If you missed President Obamas State of the Union speech last night, here are some Tweets I searched a little before, during and after the speech:

(michaelianblack) If Obama wants to draw a stark contrast between himself and Gingrich tonight, he should do the State of the Union shirtless.

(hellobuglers) STATE OF THE UNION SPEECH NEWS: Leak suggests that Obama will build on his Al Green success by singing Megadeth’s Symphony Of Destruction.

respres / Flickr

(CriticalA) I would rather wipe down the exercise equipment on “The Biggest Loser” with my tongue, than watch the State of the Union Address.

(umairh) I’m not sure I can snark the ludicrously comical kabuki political theatre known as the State of the Union. But I might try.

(bengreenman) I wish they would take that State of the Union graphic off the corner of the NBC broadcast. It’s too big. I know what show this is.

(Dave_Horwitz) The State Of The Union should be retitled, “Hey, You Know What Would Be Cool?”

(RyanBasford) Figures.. I rented “State of the Union” at Blockbuster last night and now it’s on every network for free.

(OpieRadio) State of the Union – Biden wants to pick his nose SO bad. and what’s up with the constant blinking? Someone throw him some visine!!

(SororityProblem) The State of the Union and my attention span do not mix.
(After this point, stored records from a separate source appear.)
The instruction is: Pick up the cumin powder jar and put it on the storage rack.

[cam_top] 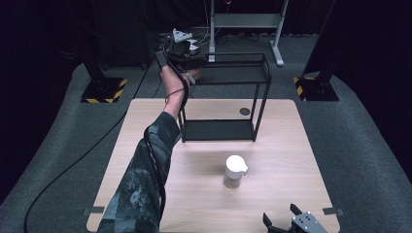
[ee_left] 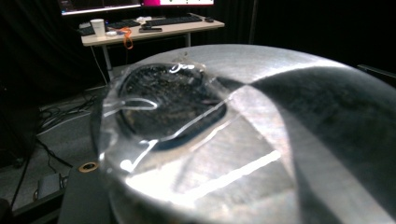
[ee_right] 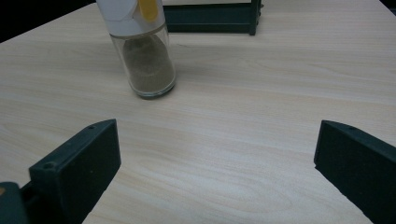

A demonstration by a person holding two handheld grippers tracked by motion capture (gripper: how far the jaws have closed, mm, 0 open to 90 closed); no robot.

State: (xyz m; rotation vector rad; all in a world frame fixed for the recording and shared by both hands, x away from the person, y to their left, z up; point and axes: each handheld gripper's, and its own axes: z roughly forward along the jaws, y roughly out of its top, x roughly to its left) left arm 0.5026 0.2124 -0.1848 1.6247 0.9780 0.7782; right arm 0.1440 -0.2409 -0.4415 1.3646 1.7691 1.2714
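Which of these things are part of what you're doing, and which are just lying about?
In the job: left tongs, black wire rack, round shiny object, spice jar, open right tongs.
Lying about: desk, keyboard, paper cup, white metal stand.

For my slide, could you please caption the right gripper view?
Open right gripper faces a spice jar standing on the wooden table.

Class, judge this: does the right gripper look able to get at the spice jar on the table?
Probably yes: the right gripper has its jaws wide apart, and bare table lies between it and the upright spice jar.
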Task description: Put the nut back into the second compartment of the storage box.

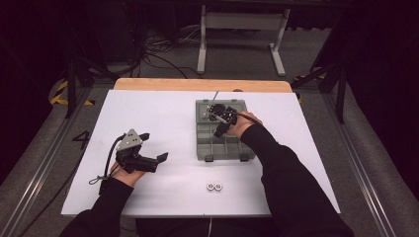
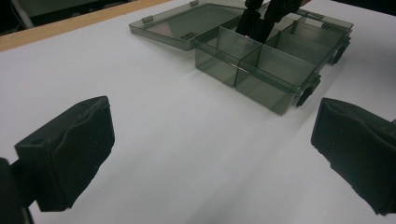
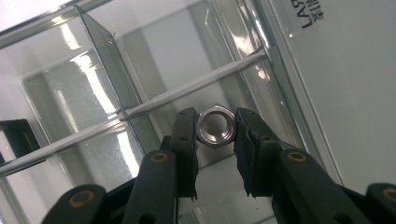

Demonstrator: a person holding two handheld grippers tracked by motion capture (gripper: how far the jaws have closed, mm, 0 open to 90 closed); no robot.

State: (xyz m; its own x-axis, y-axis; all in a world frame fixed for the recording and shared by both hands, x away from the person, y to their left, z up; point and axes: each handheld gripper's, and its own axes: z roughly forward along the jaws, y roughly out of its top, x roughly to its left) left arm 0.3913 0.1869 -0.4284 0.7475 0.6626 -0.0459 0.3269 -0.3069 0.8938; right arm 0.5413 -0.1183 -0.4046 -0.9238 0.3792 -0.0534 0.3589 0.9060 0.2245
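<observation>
Right hand-held gripper [image 3: 215,128] pinches a hex nut [image 3: 215,126] across its flats, held low inside a compartment of the grey divided organiser box [image 1: 201,143], presumably for release there. The compartments in sight look empty; the box lid lies open flat behind. Two more nuts [image 1: 214,186] wait on the white counter [image 1: 148,113] near the person. Left hand-held gripper [image 1: 154,159] rests idle, jaws wide apart.

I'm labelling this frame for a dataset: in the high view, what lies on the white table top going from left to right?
Left gripper, open, beside the person's left hand → two metal nuts near the front edge → grey compartment box, with the right gripper reaching into it.
</observation>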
(HomerJSimpson) I don’t need Obama to tell me the State Of The Union. I can judge that by the number of fruity yogurt shops on the same block.

(rudepundit) Man, I love the close-up on John McCain, looking like a leprechaun suicide bomber about to blow himself up there, as Obama talks about the Dream Act.

(John Fugelsang) Yeah, I still blame Bush. I still blame George Lucas for Jar Jar, too.

(kthalps) I hope Obama addresses the threat that’s even greater than “the threat of deportation.” And I think you know what I’m talking about: “self-deportation.”

(clayaiken) There are a few people n the audience at the State of The Union that look like they need to be punched in the throat! Not saying who. Just saying.